Mark Ryan is the AI Lead of the Developer Knowledge Platform at Google. A three-time Kaggle Grandmaster, Luca Massaron is a Google Developer Expert (GDE) in machine learning and AI. He has published 17 other books.

Table of Contents

Part 1
1 Understanding tabular data
2 Exploring tabular datasets
3 Machine learning vs. deep learning
Part 2
4 Classical algorithms for tabular data
5 Decision trees and gradient boosting
6 Advanced feature processing methods
7 An end-to-end example using XGBoost
Part 3
8 Getting started with deep learning with tabular data
9 Deep learning best practices
10 Model deployment
11 Building a machine learning pipeline
12 Blending gradient boosting and deep learning
A Hyperparameters for classical machine learning models
B K-nearest neighbors and support vector machines

商品描述(中文翻譯)

**商業運作依賴於數據庫、電子表格和日誌中的表格數據。利用深度學習、梯度提升和其他機器學習技術來分析這些數據。**

*《表格數據的機器學習》* 教你如何在常見的表格商業數據來源(如電子表格、數據庫和日誌)上訓練有洞察力的機器學習模型。你將學會如何在表格數據上使用 XGBoost 和 LightGBM,優化深度學習庫(如 TensorFlow 和 PyTorch)以處理表格數據,並使用雲端工具(如 Vertex AI)來創建自動化的 MLOps 管道。

*《表格數據的機器學習》* 將教你如何:
- 為你的數據選擇合適的機器學習方法
- 將深度學習應用於表格數據
- 在本地和雲端部署表格機器學習
- 建立管道以自動訓練和維護模型

*《表格數據的機器學習》* 涵蓋了經典的機器學習技術,如梯度提升,以及更現代的深度學習方法。當你完成這本書時,你將具備將機器學習應用於你每天處理的數據的技能。

前言由 **Antonio Gulli** 撰寫。

購買印刷版書籍可獲得 Manning Publications 提供的免費 PDF 和 ePub 格式電子書。

**關於技術**

機器學習可以加速日常商業工作,如帳戶對賬、需求預測和客戶服務自動化,更不用說像詐騙檢測、預測性維護和個性化行銷等更具挑戰性的任務。

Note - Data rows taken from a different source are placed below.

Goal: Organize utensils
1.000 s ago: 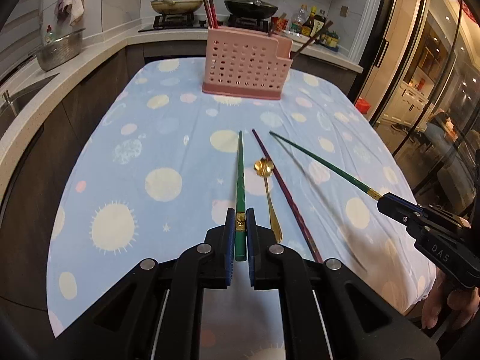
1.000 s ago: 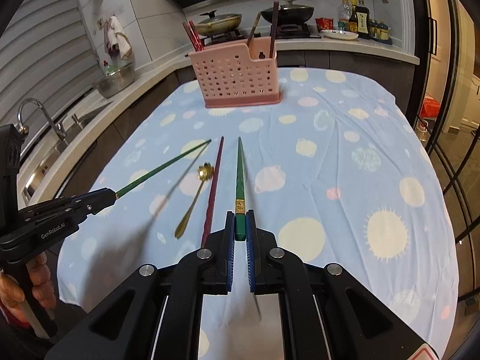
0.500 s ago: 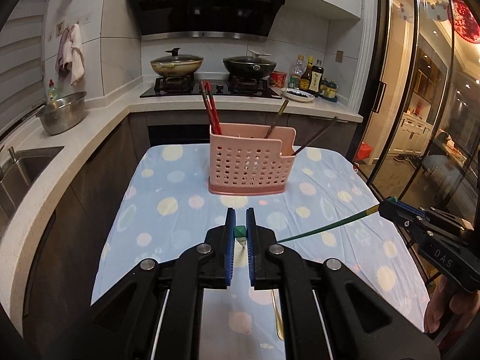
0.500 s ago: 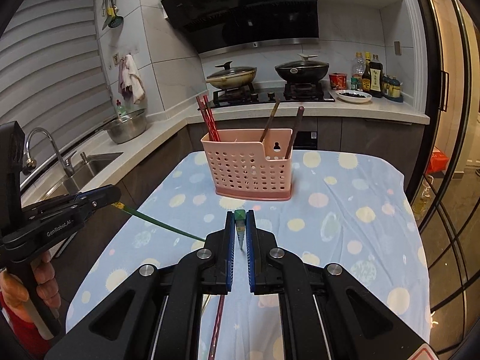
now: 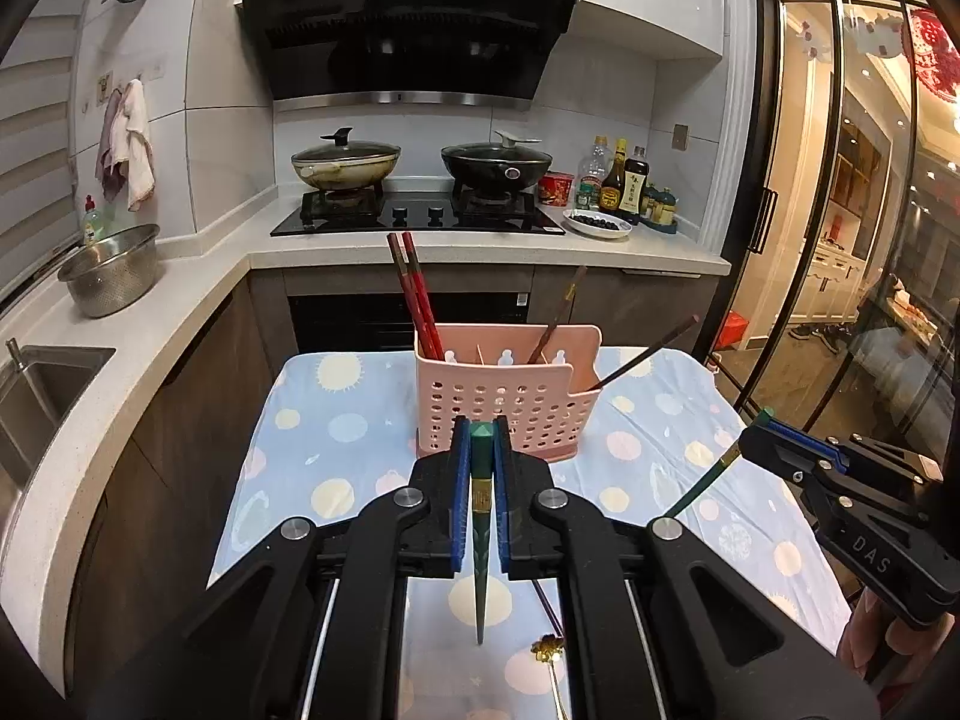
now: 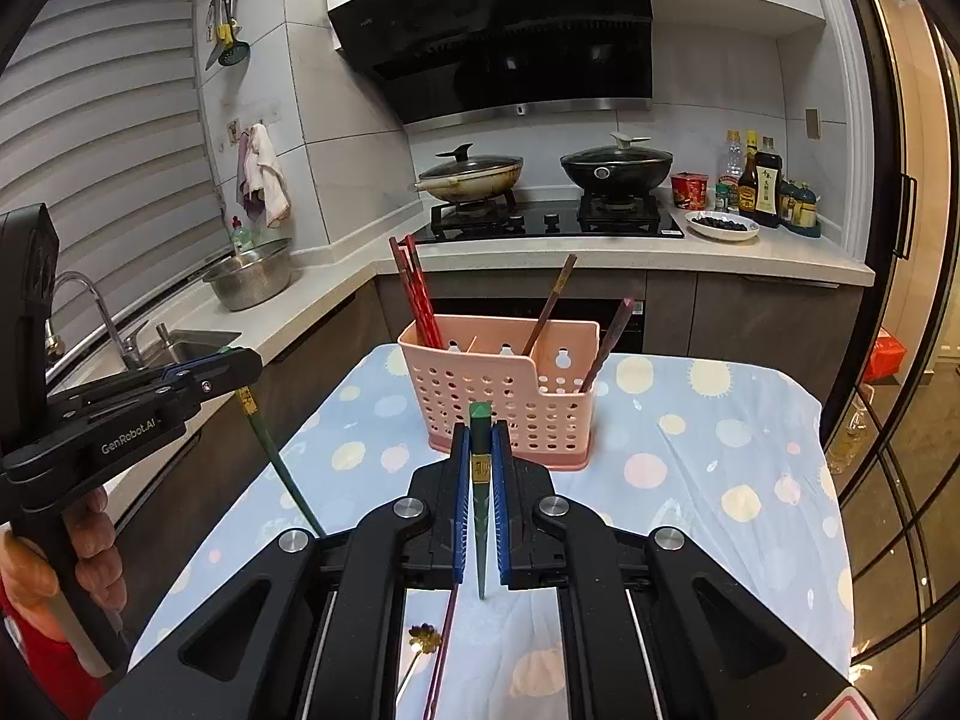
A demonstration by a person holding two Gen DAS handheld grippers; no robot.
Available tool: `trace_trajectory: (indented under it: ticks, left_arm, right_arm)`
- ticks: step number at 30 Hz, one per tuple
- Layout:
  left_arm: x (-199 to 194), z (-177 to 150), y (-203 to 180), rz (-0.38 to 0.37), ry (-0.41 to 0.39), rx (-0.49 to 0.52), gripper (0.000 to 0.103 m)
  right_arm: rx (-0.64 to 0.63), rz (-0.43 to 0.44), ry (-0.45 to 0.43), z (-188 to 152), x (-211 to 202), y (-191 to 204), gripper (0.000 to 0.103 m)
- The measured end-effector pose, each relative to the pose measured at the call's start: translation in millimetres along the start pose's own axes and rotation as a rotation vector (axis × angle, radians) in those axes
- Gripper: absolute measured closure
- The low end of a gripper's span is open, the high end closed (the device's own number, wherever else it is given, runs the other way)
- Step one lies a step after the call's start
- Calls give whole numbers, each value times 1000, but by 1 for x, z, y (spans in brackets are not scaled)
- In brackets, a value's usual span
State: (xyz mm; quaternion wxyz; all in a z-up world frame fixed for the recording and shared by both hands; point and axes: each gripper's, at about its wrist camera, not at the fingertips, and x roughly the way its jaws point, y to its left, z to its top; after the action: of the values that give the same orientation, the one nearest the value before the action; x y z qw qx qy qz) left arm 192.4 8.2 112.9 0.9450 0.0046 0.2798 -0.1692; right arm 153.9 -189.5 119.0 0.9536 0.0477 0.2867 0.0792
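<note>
My left gripper (image 5: 480,438) is shut on the thick end of a green chopstick (image 5: 480,570), which hangs tip down above the table. My right gripper (image 6: 478,438) is shut the same way on a second green chopstick (image 6: 480,540). Each gripper also shows in the other's view: the right gripper (image 5: 757,443) with its chopstick (image 5: 699,489), the left gripper (image 6: 240,363) with its chopstick (image 6: 282,471). The pink perforated holder (image 5: 507,402) (image 6: 498,396) stands just ahead of both, with red chopsticks (image 5: 417,300) and brown ones in it. A gold spoon (image 5: 547,648) and a maroon chopstick (image 6: 444,642) lie on the cloth below.
The table wears a blue dotted cloth (image 5: 336,456). A counter with a sink (image 5: 42,384) and a steel colander (image 5: 111,270) runs along the left. Behind the holder is a stove with two lidded pans (image 5: 345,165) and bottles (image 5: 624,183). Glass doors (image 5: 852,240) close the right side.
Both grippers have risen and lifted their green chopsticks off the cloth. The chopsticks swung from pointing forward to hanging tip down. The holder is now nearer.
</note>
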Motion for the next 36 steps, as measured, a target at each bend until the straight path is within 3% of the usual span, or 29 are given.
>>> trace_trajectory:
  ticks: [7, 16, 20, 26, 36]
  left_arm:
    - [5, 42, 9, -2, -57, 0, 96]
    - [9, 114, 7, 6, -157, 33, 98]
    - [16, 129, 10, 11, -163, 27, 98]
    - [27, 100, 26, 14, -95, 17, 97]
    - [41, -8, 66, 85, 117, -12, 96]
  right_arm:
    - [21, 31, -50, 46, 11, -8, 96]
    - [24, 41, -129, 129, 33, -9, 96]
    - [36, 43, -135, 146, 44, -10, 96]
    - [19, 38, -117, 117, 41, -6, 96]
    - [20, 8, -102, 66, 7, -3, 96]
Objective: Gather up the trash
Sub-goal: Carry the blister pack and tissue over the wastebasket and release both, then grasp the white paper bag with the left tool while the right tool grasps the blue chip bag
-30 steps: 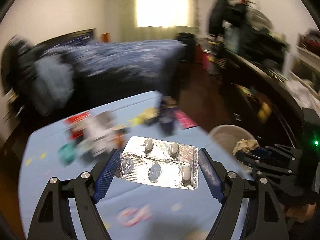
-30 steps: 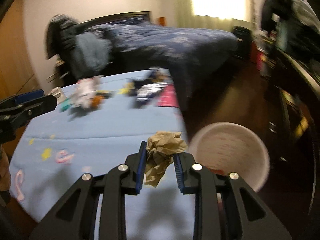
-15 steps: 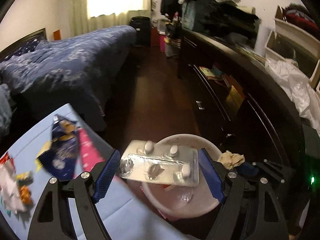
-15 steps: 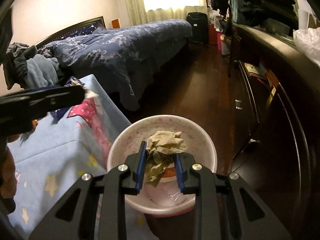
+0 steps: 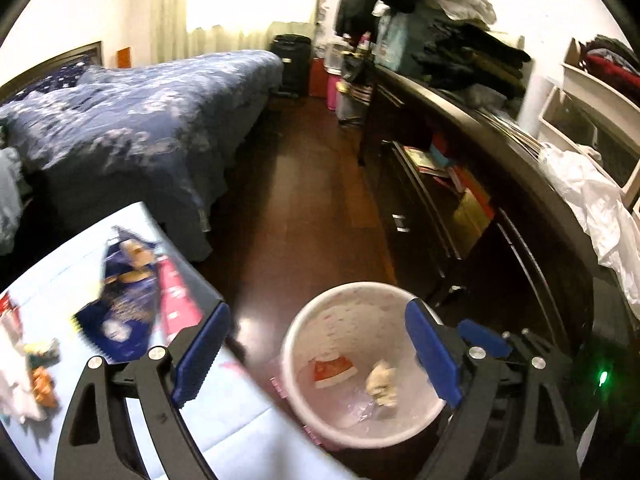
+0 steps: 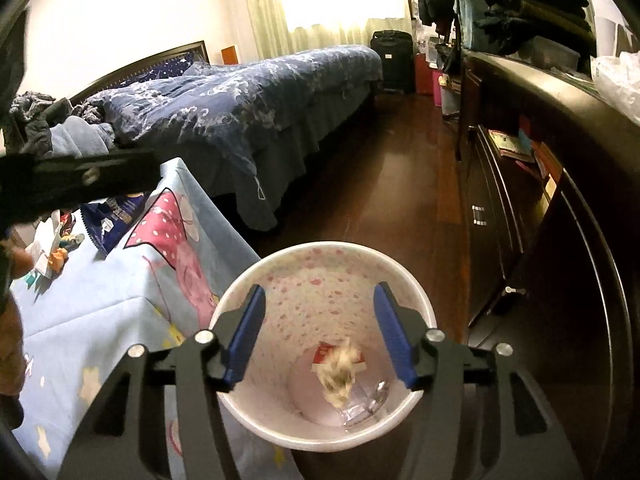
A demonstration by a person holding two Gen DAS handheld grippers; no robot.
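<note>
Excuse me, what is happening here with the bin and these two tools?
A person is collecting trash with a gripper in each hand. Both the left gripper and the right gripper are above the white bin on the floor beside the table; their jaws are opening with nothing between them. A crumpled paper ball is inside the bin, near a red and white wrapper. More litter, such as a dark blue packet, is on the table.

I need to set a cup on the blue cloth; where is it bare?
The tablecloth is bare between the pink cartoon print and the gripper. It is crowded at the far left, around the navy wrapper and small scraps.
</note>
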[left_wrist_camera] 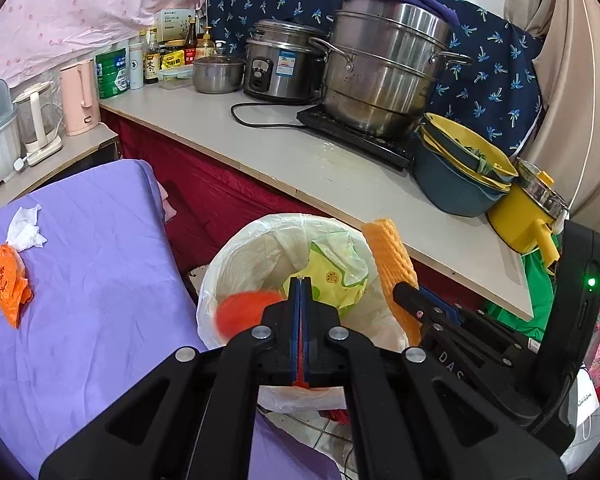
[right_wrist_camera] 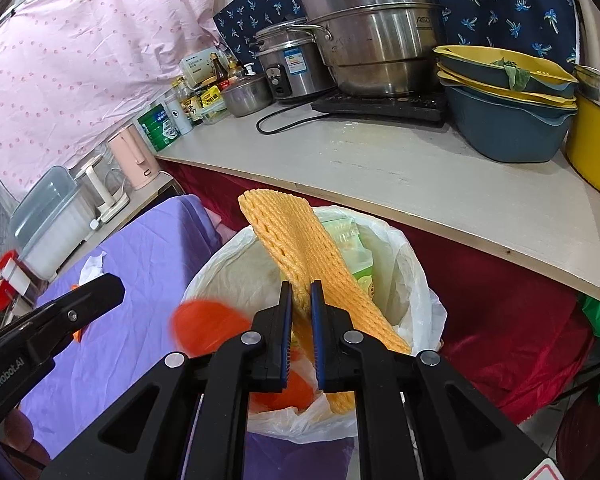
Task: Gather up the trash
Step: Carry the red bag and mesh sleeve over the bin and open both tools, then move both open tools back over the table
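The yellow-orange foam net sleeve, a flat strip with a ribbed mesh surface, runs lengthwise up and away from the right gripper, its free end tilted to the upper left and standing above the rim of the trash bin. Its lower part sits pinched between the right gripper's blue-padded jaws, which stand narrowly apart and clamp the foam; a short tail of the strip hangs out below the jaws. From the left wrist view the same sleeve rises just right of the left gripper, leaning slightly left at its top. The left gripper's jaws are pressed fully together on a thin orange wrapper, whose edge shows as an orange line between the pads; the rest of it bulges out to the left of the jaws as a blurred red-orange blob, over the near left rim of the bin. Both grippers hover side by side above the bin's mouth, which lies directly ahead of and below their tips. The bin is lined with a white translucent bag and already holds a pale green and yellow package. Far to the left of the left gripper, on a purple cloth, lie another crumpled orange bag and a wad of white tissue, touching each other.
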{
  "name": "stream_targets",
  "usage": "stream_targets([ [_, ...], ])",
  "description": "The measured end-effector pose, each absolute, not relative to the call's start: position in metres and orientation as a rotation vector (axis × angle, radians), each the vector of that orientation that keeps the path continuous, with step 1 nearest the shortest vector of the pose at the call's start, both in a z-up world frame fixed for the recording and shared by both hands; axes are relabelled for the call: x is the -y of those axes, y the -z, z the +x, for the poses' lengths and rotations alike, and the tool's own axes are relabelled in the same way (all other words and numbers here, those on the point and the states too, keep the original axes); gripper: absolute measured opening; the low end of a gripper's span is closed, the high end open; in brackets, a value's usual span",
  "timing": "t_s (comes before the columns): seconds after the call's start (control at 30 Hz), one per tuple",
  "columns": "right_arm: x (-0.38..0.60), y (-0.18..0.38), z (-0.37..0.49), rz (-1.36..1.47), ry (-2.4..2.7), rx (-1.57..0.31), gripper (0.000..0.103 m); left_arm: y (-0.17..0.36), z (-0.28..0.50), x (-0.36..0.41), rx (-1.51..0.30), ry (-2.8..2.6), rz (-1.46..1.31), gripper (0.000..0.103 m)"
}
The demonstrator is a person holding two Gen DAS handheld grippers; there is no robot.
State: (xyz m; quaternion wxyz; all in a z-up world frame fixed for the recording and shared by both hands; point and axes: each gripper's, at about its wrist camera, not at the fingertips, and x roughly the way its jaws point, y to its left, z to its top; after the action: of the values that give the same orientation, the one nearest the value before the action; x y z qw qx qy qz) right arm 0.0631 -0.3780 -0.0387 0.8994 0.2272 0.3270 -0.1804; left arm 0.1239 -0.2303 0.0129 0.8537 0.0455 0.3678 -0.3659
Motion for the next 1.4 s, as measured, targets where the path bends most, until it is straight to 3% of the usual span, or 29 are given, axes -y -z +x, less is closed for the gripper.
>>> stream_targets([
  [0.13,0.377,0.039,0.063,0.471,0.372,-0.675,0.011,-0.014,0.131,0.232,-0.778,0.754,0.089,0.0],
  [0.3,0.375,0.04,0.065,0.483,0.363,-0.679,0.021,-0.013,0.139,0.222,-0.787,0.717,0.068,0.001],
  [0.5,0.372,0.039,0.067,0.491,0.357,-0.675,0.027,-0.011,0.145,0.208,-0.794,0.671,0.047,0.015],
  [0.63,0.367,0.037,0.07,0.481,0.35,-0.677,0.028,-0.011,0.146,0.2,-0.784,0.646,0.047,0.031],
  [0.8,0.36,0.031,0.072,0.47,0.339,-0.67,0.033,-0.013,0.147,0.188,-0.773,0.623,0.046,0.032],
  [1.4,0.313,0.018,0.097,0.41,0.271,-0.676,0.035,-0.013,0.17,0.119,-0.774,0.516,-0.03,0.036],
])
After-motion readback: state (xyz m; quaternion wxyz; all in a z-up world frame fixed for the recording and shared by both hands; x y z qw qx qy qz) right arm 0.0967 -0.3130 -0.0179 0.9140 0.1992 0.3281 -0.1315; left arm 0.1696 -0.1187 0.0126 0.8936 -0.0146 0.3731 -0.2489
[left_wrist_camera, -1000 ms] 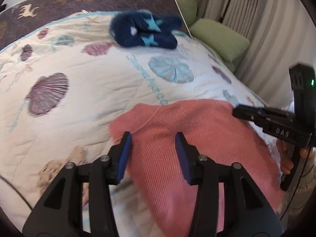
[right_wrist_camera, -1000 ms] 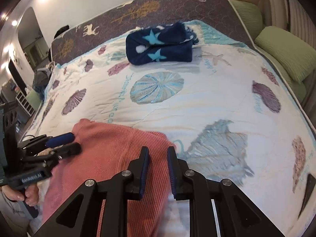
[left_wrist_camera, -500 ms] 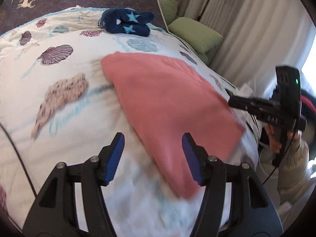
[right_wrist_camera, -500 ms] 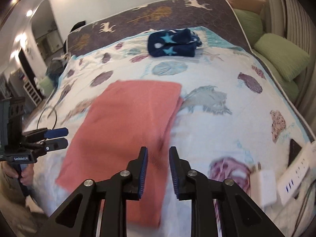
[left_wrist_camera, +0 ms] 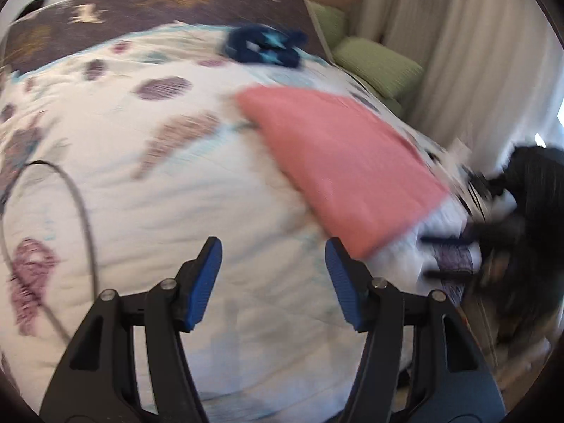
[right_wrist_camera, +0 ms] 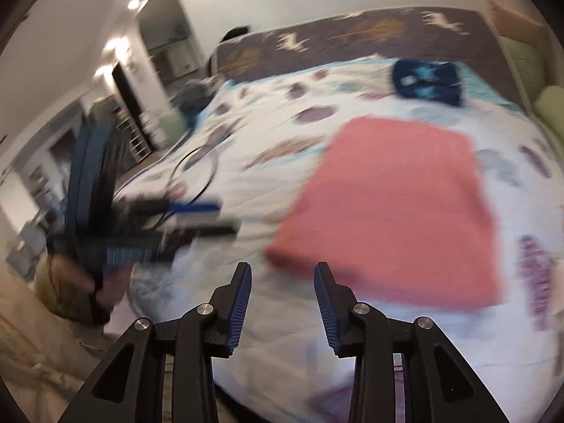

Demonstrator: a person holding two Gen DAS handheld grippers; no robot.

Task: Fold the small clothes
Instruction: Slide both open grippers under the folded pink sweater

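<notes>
A folded pink garment [left_wrist_camera: 345, 162] [right_wrist_camera: 394, 208] lies flat on the shell-patterned quilt [left_wrist_camera: 141, 183] [right_wrist_camera: 268, 162]. My left gripper [left_wrist_camera: 273, 250] is open over bare quilt, just left of the garment's near corner, with nothing between its fingers. My right gripper [right_wrist_camera: 282, 275] hangs near the garment's front left corner, its jaws opening and empty. Each gripper shows as a blurred dark shape in the other's view: the right gripper [left_wrist_camera: 454, 253] at the right edge, the left gripper [right_wrist_camera: 197, 218] at the left. A folded navy star-print garment [left_wrist_camera: 264, 47] [right_wrist_camera: 426, 83] rests near the headboard.
Green pillows [left_wrist_camera: 377, 63] and curtains [left_wrist_camera: 476, 53] line the bed's right side. A dark cable [left_wrist_camera: 81, 211] [right_wrist_camera: 194, 172] loops over the quilt's left part. The bed's front edge lies just below both grippers. Furniture and a doorway [right_wrist_camera: 165, 46] stand at the left of the room.
Both grippers have pulled back from the pink garment toward the bed's front edge. The left jaws widened first; the right jaws, nearly shut earlier, have spread. The garment stays flat on the quilt.
</notes>
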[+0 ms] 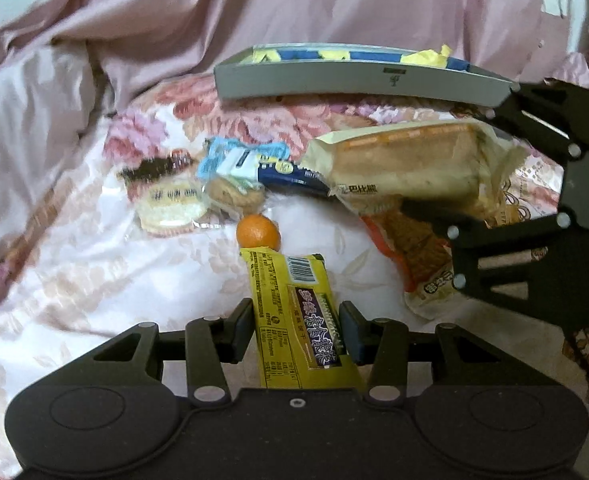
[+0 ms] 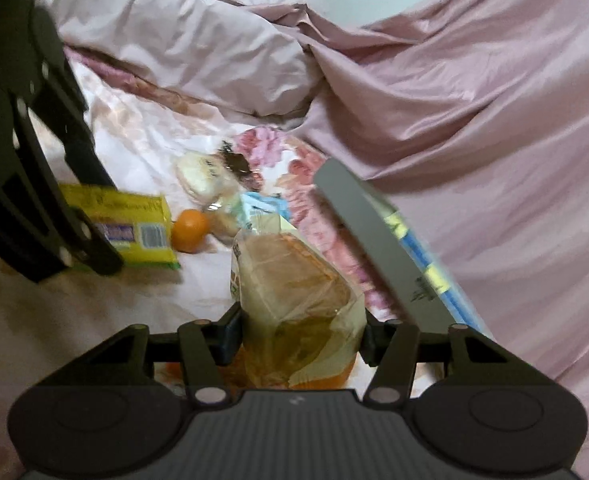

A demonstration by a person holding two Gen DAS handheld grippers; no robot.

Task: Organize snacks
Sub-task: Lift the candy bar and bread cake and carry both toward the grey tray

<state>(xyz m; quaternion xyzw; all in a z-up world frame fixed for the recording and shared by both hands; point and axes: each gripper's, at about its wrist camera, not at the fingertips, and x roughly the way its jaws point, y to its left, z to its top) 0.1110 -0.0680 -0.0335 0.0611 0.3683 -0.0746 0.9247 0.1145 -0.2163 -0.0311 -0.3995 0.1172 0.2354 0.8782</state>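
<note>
My left gripper [image 1: 297,334] is shut on a yellow snack bar packet [image 1: 294,312], which points forward along its fingers. Just beyond the packet's far end lies a small mandarin [image 1: 257,232]. My right gripper [image 2: 300,336] is shut on a clear bag of bread [image 2: 294,280]; in the left wrist view the same bread bag [image 1: 406,164] sits between the right gripper [image 1: 454,160] fingers. A grey tray [image 1: 354,78] holding blue and yellow packets rests behind the snacks, and in the right wrist view the grey tray [image 2: 374,248] lies just right of the bag.
A packet of round white cookies [image 1: 170,204] and a blue-wrapped biscuit packet [image 1: 254,172] lie on the floral bedsheet [image 1: 94,280]. An orange packet [image 1: 406,248] lies under the bread bag. A rumpled pink duvet [image 1: 254,12] is heaped behind.
</note>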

本書展示了如何利用梯度提升、深度學習和生成式 AI 解鎖存儲在電子表格、賬本、數據庫和其他表格數據來源中的重要信息。

**關於本書**

*《表格數據的機器學習》* 提供實用的機器學習技術,以升級商業數據分析管道的每個階段。在書中,你將探索使用 XGBoost 和 Keras 預測短期租金價格、使用 Python 和 Flask 部署本地機器學習模型,以及利用大型語言模型(LLMs)簡化工作流程的範例。在這個過程中,你將學會如何使你的模型更強大且更具可解釋性。

**內容概覽**

- 精通 XGBoost
- 將深度學習應用於表格數據
- 在本地和雲端部署模型
- 建立管道以訓練和維護模型

**關於讀者**

適合對 Python 和機器學習基礎有經驗的讀者。

**關於作者**

**Mark Ryan** 是 Google 開發者知識平台的 AI 負責人。三次獲得 Kaggle 大師稱號的 **Luca Massaron** 是 Google 的機器學習和 AI 開發者專家(GDE),他已出版 17 本其他書籍。

**目錄**

第一部分
1 理解表格數據
2 探索表格數據集
3 機器學習與深度學習

第二部分
4 表格數據的經典算法
5 決策樹和梯度提升
6 高級特徵處理方法
7 使用 XGBoost 的端到端範例

第三部分
8 開始使用表格數據的深度學習
9 深度學習最佳實踐
10 模型部署
11 建立機器學習管道
12 結合梯度提升和深度學習
A 經典機器學習模型的超參數
B K 最近鄰和支持向量機

作者簡介

Mark Ryan is a Data Science Manager at Intact Insurance. He holds a Master's degree in Computer Science from the University of Toronto.

Luca Massaron is a data scientist with more than a decade of experience in transforming data into smarter artifacts, solving real-world problems, and generating value for businesses and stakeholders. He is the author of bestselling books on AI, machine learning, and algorithms.

作者簡介(中文翻譯)

馬克·瑞安是Intact Insurance的數據科學經理。他擁有多倫多大學的計算機科學碩士學位。

盧卡·馬薩隆是一位數據科學家,擁有超過十年的經驗,專注於將數據轉化為更智能的產物,解決現實世界的問題,並為企業和利益相關者創造價值。他是關於人工智慧、機器學習和算法的暢銷書作者。